Each country and its major city centres all have their own public transport DNA, as unique as a fingerprint. But some are more similar than others. Kigali, for instance, is in many ways South Africa’s twin when it comes to public transport and mobility.

The main mode of transport for the average person is minibus taxis, just like us (although they seem more tourist-friendly by often having their destinations presticked to the inside of the windscreen) plus a growing bus system and more traditional cabs which cost more than ten times the price. City irritation at drivers’ recklessness comes not from the minibus taxis as much as from the ‘boda boda’ cheap motorcycles that are a main method of transport – but the dynamic is very much like SA with its taxi drivers. The spread-out, hilly city is not unlike Johannesburg in both size and terrain, which makes European ideals of mobility like cycling and trams fairly impractical. Just like Cape Town and Johannesburg, rapid urbanisation of city centres and a more prosperous middle class means much more cars than the road systems were designed to handle. Traffic is a real problem.

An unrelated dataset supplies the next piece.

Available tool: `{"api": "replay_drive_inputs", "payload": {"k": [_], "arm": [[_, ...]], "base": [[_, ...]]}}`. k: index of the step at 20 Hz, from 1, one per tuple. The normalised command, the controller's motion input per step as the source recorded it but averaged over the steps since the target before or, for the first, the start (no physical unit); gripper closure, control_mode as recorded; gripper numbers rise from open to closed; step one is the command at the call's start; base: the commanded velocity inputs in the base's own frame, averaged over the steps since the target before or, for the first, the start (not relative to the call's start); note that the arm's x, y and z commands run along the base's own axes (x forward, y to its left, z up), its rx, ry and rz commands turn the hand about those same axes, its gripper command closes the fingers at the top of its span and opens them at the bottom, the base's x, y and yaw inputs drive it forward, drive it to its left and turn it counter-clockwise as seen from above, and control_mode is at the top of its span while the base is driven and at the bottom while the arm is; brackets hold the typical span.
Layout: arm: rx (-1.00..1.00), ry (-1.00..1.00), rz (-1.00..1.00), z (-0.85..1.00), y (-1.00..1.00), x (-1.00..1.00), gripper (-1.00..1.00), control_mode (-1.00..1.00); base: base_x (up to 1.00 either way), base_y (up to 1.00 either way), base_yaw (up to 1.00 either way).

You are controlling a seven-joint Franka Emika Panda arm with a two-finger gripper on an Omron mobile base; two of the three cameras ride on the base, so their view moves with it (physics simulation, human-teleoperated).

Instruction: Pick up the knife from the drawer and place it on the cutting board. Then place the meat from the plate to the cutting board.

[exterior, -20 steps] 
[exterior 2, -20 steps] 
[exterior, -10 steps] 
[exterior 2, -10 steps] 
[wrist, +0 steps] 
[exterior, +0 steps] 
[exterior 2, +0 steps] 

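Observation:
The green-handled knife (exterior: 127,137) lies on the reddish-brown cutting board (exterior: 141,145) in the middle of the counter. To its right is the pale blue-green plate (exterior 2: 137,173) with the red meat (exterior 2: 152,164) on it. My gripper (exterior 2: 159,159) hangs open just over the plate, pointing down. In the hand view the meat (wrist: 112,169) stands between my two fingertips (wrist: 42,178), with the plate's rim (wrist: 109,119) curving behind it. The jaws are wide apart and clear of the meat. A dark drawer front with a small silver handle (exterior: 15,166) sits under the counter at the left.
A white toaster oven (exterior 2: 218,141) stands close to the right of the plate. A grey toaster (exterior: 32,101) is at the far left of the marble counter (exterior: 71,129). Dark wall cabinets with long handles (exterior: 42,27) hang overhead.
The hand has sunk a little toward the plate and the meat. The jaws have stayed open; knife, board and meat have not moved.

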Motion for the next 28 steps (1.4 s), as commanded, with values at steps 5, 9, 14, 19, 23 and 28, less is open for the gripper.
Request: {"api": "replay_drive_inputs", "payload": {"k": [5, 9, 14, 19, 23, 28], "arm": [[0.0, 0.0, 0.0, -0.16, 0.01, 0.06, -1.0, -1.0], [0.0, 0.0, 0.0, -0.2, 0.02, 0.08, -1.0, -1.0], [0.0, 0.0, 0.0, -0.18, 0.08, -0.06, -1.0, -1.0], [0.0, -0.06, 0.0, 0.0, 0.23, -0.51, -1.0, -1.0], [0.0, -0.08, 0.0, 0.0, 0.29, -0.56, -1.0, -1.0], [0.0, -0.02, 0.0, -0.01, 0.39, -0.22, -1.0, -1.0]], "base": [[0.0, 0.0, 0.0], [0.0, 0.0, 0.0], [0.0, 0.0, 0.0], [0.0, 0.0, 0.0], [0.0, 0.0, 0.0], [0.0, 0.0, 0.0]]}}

Arguably, unlike South Africa, it seems that Kigali is really doing something about it.

In January, the City of Kigali embarked on a roads expansion project that is already showing fruit, with its first high priority section of the project completed in June and the second to finish any day now. Spanning more than 50 kilometres and costing more than $70 million, the aim of the project is to build bypasses that create new routes directly linking downtown Kigali, uptown and other less central areas where, before, commuters had to travel through the congested city centre to get to. According to Kigali city authorities and engineers in charge of the project, it will be completed by June 2018 – a tight deadline that they seem to be working impressively hard to achieve.

Another tight deadline that it seems Kigali will crack is that of electronic payment systems in busses. Kigali mobility company the AC Group announced last month that by the end of 2017, Kigali City will have fully adopted an electronic payment system for all its transport companies via AC Group’s ‘Tap & Go’ cards. This system of paying to get on any bus, throughout the city for the price of a minibus taxi has already changed a lot. Couple that with the $2.5 billion-dollar project of Bus Rapid Transport systems that the government has only just started on, and you get the clear message that mobility is something Kigali is prioritising for its future.

But arguably the most influential change will be the fact that Kigali is looking to reduce the use of private cars on its roads, as Business Daily magazine reported in Rwanda recently. “We want to make Kigali a public transport oriented city. Prioritising a modern public transport system is the best way to tackle congestion,” said Kigali City engineer Alphonse Nkurunziza told Business Daily.

The move has been met with quite a bit of tension, with new buildings under construction having their amount of parking bays limited, less parking lots and bans on roadside parking all underway. However, this is a goldmine of opportunity for mobility innovators like GoMetro. “Parking is going to be big business in this town and the city has opened up many opportunities for investors, but they must provide for them in the master plan,” said Charles Haba, managing director of Century Real Estate and chairman of the Real Estate Association of Rwanda, in the same article.

According to GoMetro CEO Justin Coetzee, Kigali really illustrates the need for multimodal transport – several methods of transport all working in harmony and sharing their data with one another to make mobility innovative. “There is still a bit of inefficient competition between cars, busses, taxis, and others. The city needs a multimodal data platform to ensure that synergies are unlocked. As more and more options enter a city with constrained geometry – harnessing multimodal data for decision-making, information distribution and making better choices is key to ensuring the efficient use of space, movement and vehicle distribution. Consolidating the different information streams is the starting point to identify where information gaps still exist,” he said.

But that does not mean that SA’s cities can’t learn from Kigali – a city that has already single-mindedly solved litter problems and environmental sustainability with the fervour it now seems to be focussing on mobility.

“South African cities can see how quickly and easily improvements to the public transport system can be made with decisive city leadership and progressive planning practices that really want to show results to the travelling public,” Coetzee concluded. “South African cities time from planning to deployment of transport systems are taking very long with 7 or more years passing before the first tangible change can be seen, whereas a city such as Kigali is implementing concrete improvements to their city’s transport network very quickly.  Decisive and progressive planning and execution gives a city network a sense of momentum which is lacking in a number of South Africa’s cities currently – and needs a kickstart.”